Que o internacionalização de uma empresa não deve ser uma decisão temporária, mas sim uma estratégia de crescimento e desenvolvimento, foi uma opinião partilhada pelos especialistas que participaram esta terça-feira no Conferência “Promover as PME”, celebrado em ESADE  no âmbito de uma nova edição do Diálogos de Internacionalização onde aspectos fundamentais para o ida de empresas para o exterior, entre eles o financiación.

 

“Do ponto de vista financeiro, ter em conta como vamos gerir as nossas transações, as nossas cobranças e os nossos pagamentos, o nosso financiamento da atividade, se vamos realizá-lo a partir de Espanha ou vamos nos basear em outra geografia e claro na moeda”, explicou.
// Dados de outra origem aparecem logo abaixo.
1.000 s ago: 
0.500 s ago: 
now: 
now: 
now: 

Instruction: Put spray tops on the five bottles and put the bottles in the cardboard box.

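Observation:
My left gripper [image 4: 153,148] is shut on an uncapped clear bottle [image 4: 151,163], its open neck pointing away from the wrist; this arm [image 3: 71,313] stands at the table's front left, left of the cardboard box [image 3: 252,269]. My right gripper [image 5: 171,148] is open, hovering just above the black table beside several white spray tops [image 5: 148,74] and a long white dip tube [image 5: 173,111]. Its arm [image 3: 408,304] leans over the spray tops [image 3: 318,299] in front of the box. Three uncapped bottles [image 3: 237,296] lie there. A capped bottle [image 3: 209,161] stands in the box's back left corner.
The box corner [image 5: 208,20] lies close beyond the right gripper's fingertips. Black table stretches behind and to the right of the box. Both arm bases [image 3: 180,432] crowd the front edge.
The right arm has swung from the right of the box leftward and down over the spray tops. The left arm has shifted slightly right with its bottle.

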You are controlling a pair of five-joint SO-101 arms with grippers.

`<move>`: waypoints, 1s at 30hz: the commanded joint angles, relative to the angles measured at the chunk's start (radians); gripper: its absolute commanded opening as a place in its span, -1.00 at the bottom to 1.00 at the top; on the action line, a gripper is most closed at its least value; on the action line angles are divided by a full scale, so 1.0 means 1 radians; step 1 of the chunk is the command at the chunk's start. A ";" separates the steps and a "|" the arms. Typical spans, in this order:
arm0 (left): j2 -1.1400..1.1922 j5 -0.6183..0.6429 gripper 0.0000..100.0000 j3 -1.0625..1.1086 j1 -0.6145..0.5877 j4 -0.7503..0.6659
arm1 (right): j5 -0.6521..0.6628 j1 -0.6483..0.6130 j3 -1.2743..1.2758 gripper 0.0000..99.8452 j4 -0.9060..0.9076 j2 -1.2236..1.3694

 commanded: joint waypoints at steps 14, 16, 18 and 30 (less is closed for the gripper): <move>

Jaime Uscola, diretor de Negócios Internacionais do Banco Santander, mas não sem antes destacar que “a primeira coisa que deve ser levada em conta é o planejamento que pode ser feito na origem de todo o processo de internacionalização”.

 

O tamanho das empresas tem sido outro ponto de debate, nesse sentido Isabel Puig, presidente da Comissão de PME da Câmara de Comércio Espanhola salientou que “para ajudar as PME a iniciar um processo de internacionalização “Realizámos uma série de inquéritos, através do Observatório da Competitividade, nos quais foi revelado que a dimensão da empresa é uma das condições mais significativas para uma empresa conseguir entrar no mercado externo”.

 

Durante o encontro, o foco foi também colocado na necessidade de as empresas avaliarem os possíveis riscos que poderão enfrentar e se prepararem para os enfrentar, para isso é fundamental "que as empresas conheçam os mercados de destino das suas exportações e dos seus investimentos e claro também, num segundo nível, com qual parte você está contratando”, conforme afirmado Paula de las Casas, chefe da Unidade PME, Direção de Operações em nome do Estado da CESCE.